Nada
a reclamar nesses setenta e oito anos de circulação pelo planeta
terra, muito ao contrário, o acaso tem sido bastante favorável,
proporcionando-me inúmeros momentos de raro encantamento.
Amores
vieram, amores foram, todos sempre intensos, deixando marcas importantes em sua
passagem, mas nunca cicatrizes dolorosas.
Por
desenvolver empatia com pessoas do bem, poucas vezes me deixei assediar por
quem não o fosse e isso me livrou dos grandes dissabores por que passam
inúmeras pessoas.
Amigos
sempre poucos e muito especiais, adotados como verdadeira família, me mostraram
a grandeza desse sentimento e me cobriram de carinhos nos momentos em que deles
precisei.
Filho
primogênito de uma família de nove, fui educado em lar honrado, para ser
modelo de integridade, amizade e abnegação.
Portador
de uma saúde invejável, somente aos setenta e sete anos fui ter o meu
primeiro embate com um corpo que já não obedecia ao desgaste dos anos.

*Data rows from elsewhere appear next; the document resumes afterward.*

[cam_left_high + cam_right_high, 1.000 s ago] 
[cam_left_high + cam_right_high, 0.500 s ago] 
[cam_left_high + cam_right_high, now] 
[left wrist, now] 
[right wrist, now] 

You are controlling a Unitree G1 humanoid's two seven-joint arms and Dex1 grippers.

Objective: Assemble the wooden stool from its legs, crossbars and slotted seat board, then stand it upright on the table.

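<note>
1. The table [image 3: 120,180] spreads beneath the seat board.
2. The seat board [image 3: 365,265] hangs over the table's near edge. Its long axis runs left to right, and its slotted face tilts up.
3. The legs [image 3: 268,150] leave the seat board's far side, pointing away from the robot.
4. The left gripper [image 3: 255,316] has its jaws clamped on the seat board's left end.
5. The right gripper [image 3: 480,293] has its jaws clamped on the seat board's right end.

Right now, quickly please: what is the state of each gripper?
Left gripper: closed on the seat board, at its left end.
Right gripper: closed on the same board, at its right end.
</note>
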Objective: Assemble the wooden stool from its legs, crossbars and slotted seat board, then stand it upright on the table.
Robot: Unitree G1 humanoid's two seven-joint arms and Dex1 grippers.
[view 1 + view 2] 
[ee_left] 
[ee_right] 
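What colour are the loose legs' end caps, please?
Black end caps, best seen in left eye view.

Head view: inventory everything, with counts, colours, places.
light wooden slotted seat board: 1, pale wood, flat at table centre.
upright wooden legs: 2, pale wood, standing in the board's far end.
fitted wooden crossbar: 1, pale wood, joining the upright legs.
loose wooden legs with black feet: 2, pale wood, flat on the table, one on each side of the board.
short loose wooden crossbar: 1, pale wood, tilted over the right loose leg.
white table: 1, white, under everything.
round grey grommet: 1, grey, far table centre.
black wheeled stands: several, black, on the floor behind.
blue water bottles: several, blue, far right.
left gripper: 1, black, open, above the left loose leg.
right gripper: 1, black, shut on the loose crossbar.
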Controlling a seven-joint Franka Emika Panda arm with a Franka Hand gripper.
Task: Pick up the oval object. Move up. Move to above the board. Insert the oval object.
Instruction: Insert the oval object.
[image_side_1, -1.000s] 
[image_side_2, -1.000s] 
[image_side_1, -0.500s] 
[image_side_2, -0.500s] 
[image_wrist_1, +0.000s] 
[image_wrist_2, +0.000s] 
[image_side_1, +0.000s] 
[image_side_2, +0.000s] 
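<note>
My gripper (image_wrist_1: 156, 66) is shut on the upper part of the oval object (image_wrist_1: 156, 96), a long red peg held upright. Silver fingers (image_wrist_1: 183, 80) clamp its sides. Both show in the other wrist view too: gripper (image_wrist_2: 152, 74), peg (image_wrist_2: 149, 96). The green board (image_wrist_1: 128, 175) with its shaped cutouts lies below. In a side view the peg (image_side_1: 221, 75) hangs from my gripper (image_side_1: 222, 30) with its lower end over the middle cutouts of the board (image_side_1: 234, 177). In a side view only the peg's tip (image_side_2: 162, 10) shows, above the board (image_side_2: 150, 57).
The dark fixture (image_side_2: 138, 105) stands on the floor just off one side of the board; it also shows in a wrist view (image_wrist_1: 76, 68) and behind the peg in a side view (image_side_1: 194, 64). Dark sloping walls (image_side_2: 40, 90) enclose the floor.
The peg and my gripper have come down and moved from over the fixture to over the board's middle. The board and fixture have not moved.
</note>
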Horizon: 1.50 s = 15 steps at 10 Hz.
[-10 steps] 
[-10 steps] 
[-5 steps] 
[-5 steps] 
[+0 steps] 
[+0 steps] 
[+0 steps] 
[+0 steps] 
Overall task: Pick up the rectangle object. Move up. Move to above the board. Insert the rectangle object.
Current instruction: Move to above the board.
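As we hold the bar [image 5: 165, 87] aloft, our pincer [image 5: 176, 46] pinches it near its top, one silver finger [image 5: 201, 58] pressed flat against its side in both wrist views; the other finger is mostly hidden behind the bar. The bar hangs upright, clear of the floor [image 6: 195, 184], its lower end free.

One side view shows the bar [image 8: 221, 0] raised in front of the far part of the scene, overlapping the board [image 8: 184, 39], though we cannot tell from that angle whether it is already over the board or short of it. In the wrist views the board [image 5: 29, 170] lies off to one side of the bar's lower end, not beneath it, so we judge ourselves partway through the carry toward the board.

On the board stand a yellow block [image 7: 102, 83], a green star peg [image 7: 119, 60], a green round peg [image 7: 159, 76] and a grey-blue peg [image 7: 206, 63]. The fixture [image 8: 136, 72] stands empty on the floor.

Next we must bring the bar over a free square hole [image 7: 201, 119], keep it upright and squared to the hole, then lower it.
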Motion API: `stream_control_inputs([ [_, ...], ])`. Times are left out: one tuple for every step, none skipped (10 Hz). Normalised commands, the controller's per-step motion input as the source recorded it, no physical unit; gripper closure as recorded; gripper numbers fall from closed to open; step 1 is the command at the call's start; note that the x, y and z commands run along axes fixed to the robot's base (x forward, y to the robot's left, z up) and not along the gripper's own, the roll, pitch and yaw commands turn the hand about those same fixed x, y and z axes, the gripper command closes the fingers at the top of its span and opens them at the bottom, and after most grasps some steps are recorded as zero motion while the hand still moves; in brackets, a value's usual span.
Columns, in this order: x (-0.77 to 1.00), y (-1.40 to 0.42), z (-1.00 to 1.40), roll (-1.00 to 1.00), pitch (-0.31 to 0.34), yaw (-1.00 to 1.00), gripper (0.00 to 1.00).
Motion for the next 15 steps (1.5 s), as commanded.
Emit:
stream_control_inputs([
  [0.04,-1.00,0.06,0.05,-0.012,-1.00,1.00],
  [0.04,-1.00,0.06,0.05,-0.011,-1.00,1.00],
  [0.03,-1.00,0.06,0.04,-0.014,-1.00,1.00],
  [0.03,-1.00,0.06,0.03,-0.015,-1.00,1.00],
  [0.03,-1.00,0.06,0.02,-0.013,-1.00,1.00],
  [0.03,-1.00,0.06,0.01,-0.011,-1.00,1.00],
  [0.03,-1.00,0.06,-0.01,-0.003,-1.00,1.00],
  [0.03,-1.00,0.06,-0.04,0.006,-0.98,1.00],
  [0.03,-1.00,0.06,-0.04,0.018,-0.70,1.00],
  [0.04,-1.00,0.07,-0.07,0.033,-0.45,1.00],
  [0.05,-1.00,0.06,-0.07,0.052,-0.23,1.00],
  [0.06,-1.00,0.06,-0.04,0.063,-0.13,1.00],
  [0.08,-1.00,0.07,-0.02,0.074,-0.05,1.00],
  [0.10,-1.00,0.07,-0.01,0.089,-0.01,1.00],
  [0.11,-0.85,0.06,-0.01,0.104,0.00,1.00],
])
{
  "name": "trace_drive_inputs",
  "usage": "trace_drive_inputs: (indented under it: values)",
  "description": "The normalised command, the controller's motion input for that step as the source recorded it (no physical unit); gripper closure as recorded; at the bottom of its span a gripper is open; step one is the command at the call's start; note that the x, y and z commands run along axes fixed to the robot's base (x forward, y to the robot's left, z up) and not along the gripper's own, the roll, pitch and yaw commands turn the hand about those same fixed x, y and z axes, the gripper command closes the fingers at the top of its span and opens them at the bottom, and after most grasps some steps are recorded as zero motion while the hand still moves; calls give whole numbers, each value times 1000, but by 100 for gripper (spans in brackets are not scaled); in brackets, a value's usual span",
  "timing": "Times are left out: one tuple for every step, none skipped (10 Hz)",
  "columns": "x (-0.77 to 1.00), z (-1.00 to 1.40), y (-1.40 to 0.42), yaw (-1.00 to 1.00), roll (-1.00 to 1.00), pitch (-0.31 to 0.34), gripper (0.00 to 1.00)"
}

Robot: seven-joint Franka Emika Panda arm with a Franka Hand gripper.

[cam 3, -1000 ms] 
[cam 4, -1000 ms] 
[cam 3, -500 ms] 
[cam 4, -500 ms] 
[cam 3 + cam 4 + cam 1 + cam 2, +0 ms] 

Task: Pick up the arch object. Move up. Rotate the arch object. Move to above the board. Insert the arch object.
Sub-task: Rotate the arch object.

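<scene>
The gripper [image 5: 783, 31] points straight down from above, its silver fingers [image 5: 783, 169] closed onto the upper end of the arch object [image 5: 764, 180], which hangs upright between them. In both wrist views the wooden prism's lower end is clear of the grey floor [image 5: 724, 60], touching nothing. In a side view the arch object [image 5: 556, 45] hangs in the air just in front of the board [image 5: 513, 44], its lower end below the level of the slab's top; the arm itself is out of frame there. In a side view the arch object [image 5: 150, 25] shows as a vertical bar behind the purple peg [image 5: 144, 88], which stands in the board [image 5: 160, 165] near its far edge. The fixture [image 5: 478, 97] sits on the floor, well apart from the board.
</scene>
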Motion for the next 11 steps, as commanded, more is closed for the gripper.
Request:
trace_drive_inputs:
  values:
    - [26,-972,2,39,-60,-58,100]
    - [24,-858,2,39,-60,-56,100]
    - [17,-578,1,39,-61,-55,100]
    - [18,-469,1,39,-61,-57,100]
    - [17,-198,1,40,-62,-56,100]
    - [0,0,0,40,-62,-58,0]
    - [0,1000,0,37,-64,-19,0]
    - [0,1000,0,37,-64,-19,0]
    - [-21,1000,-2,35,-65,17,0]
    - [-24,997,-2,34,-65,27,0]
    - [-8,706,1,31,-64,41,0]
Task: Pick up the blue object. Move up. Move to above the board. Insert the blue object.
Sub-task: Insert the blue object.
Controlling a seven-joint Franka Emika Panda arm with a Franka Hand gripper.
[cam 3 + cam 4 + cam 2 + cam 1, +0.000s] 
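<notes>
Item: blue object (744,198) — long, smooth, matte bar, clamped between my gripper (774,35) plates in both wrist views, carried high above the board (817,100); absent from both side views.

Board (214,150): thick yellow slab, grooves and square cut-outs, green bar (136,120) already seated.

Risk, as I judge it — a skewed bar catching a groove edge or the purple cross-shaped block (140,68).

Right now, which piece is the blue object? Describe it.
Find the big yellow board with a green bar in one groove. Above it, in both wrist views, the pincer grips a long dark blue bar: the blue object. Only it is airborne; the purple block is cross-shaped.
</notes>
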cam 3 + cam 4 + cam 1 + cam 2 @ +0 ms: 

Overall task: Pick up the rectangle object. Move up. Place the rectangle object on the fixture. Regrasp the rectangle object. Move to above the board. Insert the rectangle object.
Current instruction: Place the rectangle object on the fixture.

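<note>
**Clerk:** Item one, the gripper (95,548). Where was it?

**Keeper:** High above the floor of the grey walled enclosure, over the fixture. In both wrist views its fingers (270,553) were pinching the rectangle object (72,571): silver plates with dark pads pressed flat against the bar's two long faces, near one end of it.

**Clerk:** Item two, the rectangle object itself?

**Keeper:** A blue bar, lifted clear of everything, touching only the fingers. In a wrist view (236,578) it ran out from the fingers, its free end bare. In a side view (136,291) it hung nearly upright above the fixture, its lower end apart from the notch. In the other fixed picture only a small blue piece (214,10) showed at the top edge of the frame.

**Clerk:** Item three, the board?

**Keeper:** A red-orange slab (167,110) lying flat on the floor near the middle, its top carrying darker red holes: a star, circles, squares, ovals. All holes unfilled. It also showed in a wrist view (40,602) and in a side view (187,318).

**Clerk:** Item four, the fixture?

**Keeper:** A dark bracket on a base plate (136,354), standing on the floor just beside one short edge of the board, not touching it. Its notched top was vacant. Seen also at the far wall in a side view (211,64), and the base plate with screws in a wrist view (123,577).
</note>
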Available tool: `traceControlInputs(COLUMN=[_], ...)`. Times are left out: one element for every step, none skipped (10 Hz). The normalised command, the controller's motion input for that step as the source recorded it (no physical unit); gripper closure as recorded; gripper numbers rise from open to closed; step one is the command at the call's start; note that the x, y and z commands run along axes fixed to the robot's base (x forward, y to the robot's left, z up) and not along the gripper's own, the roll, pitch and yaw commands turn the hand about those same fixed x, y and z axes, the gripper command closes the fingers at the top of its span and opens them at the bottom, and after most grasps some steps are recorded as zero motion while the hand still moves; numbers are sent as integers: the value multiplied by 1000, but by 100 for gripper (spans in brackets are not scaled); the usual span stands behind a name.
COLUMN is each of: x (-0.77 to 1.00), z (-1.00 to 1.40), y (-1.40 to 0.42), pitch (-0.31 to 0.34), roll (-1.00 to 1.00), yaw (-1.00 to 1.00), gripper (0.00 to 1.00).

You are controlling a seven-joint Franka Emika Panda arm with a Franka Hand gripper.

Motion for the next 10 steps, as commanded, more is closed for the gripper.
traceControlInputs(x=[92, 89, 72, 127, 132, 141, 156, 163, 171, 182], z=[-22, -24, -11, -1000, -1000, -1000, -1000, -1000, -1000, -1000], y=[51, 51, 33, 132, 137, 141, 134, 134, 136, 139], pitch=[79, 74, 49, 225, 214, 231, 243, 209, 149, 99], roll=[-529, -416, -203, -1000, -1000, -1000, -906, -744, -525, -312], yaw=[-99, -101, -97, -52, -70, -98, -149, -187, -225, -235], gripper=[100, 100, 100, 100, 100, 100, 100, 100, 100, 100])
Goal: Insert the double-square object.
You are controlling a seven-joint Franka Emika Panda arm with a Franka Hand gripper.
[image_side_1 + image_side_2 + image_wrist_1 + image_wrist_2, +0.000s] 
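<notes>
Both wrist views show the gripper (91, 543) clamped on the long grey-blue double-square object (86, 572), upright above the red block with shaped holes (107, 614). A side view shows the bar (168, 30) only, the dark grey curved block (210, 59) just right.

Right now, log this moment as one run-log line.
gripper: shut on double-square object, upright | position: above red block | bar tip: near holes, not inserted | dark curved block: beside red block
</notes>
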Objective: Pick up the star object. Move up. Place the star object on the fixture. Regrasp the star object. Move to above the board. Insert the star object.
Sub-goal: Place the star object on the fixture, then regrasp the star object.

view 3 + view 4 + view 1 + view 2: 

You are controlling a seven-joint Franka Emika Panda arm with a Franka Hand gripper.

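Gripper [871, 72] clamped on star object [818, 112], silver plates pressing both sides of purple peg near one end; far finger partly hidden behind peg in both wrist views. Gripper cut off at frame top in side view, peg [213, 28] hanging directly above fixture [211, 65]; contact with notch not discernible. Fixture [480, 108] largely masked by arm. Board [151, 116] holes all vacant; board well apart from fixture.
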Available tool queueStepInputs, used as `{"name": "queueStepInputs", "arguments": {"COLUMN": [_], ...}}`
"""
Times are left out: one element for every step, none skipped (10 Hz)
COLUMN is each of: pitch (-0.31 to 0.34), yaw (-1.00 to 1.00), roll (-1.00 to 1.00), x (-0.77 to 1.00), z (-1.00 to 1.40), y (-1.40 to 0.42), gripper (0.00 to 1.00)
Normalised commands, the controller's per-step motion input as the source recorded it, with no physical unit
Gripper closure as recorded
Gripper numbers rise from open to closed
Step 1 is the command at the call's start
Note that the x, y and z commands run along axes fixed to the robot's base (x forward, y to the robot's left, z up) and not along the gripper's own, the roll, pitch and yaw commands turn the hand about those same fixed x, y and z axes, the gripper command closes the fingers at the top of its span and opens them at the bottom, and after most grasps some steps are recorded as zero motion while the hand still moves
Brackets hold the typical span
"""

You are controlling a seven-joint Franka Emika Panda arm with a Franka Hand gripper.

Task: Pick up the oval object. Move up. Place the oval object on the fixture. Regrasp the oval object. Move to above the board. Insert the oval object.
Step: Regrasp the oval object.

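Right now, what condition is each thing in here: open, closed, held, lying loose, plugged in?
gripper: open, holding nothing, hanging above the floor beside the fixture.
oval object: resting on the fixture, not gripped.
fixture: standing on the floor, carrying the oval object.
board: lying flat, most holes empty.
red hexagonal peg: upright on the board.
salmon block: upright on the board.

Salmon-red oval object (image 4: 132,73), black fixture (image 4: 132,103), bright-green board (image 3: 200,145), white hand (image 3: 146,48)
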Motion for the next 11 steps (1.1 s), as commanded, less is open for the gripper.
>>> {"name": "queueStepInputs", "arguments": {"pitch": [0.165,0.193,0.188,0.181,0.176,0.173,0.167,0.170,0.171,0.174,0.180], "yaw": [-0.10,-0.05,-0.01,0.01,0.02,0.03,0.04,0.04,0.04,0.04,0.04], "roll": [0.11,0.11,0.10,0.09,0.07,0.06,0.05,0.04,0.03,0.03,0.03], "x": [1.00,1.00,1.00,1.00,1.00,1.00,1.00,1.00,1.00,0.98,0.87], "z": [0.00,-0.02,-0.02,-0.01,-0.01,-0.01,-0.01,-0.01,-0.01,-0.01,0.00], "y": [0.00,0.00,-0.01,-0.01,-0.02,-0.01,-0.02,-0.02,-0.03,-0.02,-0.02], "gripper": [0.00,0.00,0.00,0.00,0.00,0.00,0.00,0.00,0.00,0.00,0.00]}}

Mais uma vez a sorte me bafeja ao escolher minhas articulações dos
joelhos, para me avisar que o meu tempo tinha chegado.
Encontrei
colegas maravilhosos, aqui mesmo na minha cidade que demonstraram interesse e
conhecimento científico para a minha reabilitação.
São
aqueles médicos, com o qual todos sonham.
Por
ter um compromisso absoluto com a felicidade, sempre me atenho às palavras do
grande mestre Vinícius de Moraes, cuja grande sabedoria era eternizar as
coisas belas da vida, “enquanto elas durassem".
Não
consigo imaginar nada mais verdadeiro que isso!
A
felicidade me parece fácil, desde que nos livremos das coisas ruins antes
que elas apodreçam.
Infelizmente,
isso não nos é ensinado durante a vida.
Para
culminar essa longa viagem, quis mais uma vez o acaso, me premiar através da
comunicação digital, com o reencontro de um grupo de colegas que o tempo
parecia ter apagado da minha memória.
Após
53 anos de ausência, que nem nós supúnhamos tão doloridas, lá estavam intactos,
impregnados íntegros, todos os sentimentos que nos uniram na adolescência.
Muito
mais forte que o passar dos anos, é a impressionante chama da vida que nasce da
distância.
Terminado
o curso médico, quis a vida que tomássemos rumos diversos uns dos outros.
Eram
amigos de verdade, espalhados por este Brasil.
Alguns
permaneceram no glamour aflitivo do Rio de Janeiro, cidades do Centro Sul e
países vizinhos.
Eu
mergulhei na zona de transição entre o cerrado e a mata alta. Nossas realidades
eram absolutamente opostas.
Vidas
retalhadas, filhos formados, viuvezes sofridas, colegas partindo prematuramente
para a eternidade.
Restavam
ainda na turma de 1960 de Medicina da Praia Vermelha, elos que nunca haviam se
fechado.
Numa
faixa etária em que menos oferecemos e muito mais exigentes nos tornamos, nada
poderia ser mais gratificante.
Como
numa reação química abortada, esse reencontro foi tsunâmico, graças a uma
homenagem a mim prestada pelo Jornal do Conselho Federal de Medicina.
Descoberto
no cerrado, a reação de carinho foi muito mais consistente já que
agregada estava uma sabedoria que só a maturidade consegue trazer.
Claro que as inseguranças, os medos, as somatizações persistiam, apenas
mais facilmente metabolizadas.
Enfim,
só por esses momentos que temos desfrutado, já valeria a pena e muito, ter
vivido.
Que
a Mãe Natureza nos mantenha todos juntos, até o Juízo Final.